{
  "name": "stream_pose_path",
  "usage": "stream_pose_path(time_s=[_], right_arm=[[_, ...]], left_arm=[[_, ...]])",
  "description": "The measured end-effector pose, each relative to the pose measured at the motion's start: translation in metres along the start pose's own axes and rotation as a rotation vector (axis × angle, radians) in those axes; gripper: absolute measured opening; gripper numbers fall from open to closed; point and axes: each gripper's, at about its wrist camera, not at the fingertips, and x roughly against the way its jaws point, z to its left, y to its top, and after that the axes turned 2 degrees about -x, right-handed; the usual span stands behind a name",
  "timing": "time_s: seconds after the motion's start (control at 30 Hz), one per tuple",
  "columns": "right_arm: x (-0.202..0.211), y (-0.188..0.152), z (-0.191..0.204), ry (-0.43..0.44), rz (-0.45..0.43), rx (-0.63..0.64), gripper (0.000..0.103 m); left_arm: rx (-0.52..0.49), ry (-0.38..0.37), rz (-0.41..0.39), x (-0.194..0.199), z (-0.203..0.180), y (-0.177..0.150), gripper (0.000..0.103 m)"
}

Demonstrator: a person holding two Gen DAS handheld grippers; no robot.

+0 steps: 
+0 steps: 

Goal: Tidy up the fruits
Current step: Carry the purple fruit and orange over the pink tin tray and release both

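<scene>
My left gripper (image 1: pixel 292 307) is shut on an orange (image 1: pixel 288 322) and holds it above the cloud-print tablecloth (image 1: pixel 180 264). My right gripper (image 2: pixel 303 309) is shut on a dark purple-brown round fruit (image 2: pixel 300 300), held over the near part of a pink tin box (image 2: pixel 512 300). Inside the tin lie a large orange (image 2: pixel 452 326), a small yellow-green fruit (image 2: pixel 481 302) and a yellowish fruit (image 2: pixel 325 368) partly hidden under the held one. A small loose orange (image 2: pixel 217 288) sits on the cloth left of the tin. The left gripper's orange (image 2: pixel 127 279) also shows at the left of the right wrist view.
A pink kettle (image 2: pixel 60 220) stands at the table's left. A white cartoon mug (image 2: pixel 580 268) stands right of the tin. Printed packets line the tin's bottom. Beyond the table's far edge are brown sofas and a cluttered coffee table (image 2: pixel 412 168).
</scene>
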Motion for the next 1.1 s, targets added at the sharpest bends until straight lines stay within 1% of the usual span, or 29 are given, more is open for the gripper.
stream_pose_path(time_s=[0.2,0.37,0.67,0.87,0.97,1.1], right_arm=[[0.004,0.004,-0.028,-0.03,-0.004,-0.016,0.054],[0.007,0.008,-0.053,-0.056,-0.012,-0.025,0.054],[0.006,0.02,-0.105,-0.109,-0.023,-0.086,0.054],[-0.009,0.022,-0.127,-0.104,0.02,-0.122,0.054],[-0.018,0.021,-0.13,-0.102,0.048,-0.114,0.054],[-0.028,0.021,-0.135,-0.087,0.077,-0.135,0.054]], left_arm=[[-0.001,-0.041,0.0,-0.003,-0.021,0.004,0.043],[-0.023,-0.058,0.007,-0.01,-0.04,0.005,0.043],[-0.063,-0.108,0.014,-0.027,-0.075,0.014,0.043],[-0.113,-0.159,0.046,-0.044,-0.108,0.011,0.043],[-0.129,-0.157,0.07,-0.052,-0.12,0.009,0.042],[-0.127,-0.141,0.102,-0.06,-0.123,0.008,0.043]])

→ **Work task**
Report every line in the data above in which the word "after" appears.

→ **Result of this task**
  "description": "The measured end-effector pose, each relative to the pose measured at the motion's start: translation in metres along the start pose's own axes and rotation as a rotation vector (axis × angle, radians) in those axes; gripper: absolute measured opening; gripper numbers fall from open to closed; point and axes: each gripper's, at about its wrist camera, not at the fingertips, and x roughly against the way its jaws point, z to its left, y to its top, and after that the axes turned 2 degrees about -x, right-handed; the usual span stands behind a name",
  "timing": "time_s: seconds after the motion's start (control at 30 Hz), one per tuple",

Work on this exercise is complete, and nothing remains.